In a letter to US trade representative Ambassador Robert Lighthizer, the group strongly urged him to exclude wine and wine products from the list of goods that may be subject to WTO tariff countermeasures, as a result of a WTO dispute over EU subsidies to Airbus.
It echoes a similar letter from the organisation’s European contingent to the European Trade Commissioner, signed by representatives from Burgundy, Bordeaux, Champagne, Chianti, Rioja, and Jerez.
The Wine Origins Alliance comprises 25 organisations across 10 counties, which together represents nearly 80,000 wineries and growers, who are focussed on promoting and protecting wine growing place names worldwide and preventing the purposeful misuse of geographic names.
The appeal after the US government identified $21 billion-worth of EU good imports, including wine and cheese, which it said could be subject to tariffs in the ratcheting up of trade hostilities between the two blocks in response to the EU subsiding aerospace and defence group Airbus. Last year the WTO ruled the EU subsidies to the company were illegal in the culmination of a 14-year dispute between Airbus and US company Boeing.
In response the EU is also expected to authorise tariffs countermeasures on US-made wine and other products.
The letter pointed out that the US and the EU are two of the world’s leading wine producers and last year collectively exporting $28 billion of product and urged the US trade representative to remove wine from the list and work with the EU to reduce and eliminate tariffs.
“We urge you to work with the EU government to reduce or eliminated wine tariffs, not raise them. Promoting wine exports by removing trade barriers is critical to driving industry growth and creating new industry jobs,” it said.
Signatories of the letter include the President of the Napa Valley Vintners Association, Linda Reiff, Sonoma County Vintners’ executive director Michael Haney, Oregon Winegrowers Association CEO Tom Danowski, alongside representatives from Pasa Robles Wine Country Alliance, the Long Island Wine Council, Santa Barbara Vintners, the Missouri Wine and Grape Board, and Willamette Valley Wineries Association.

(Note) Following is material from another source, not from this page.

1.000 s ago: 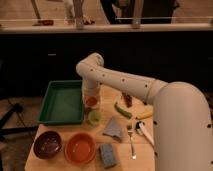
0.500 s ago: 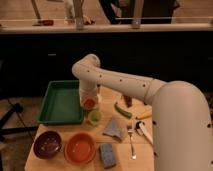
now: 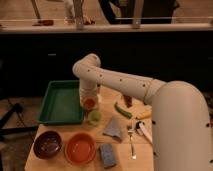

In a similar move, the presidents of the Conseil Interprofessional du Vin de Bordeaux (CIVB), Consorzio Vino Chianti Classico, Bureau Interprofessional des Vins de Bourgogne (BIVB), Consejo Regulador DOCa Rioja, Comité Champagne and Consejo Regulador del Vino del Jerez urged the EC’s Commissioner for Trade Cecilia Malmström to exlude wine from amy list of goods on the tariff countermeasure list.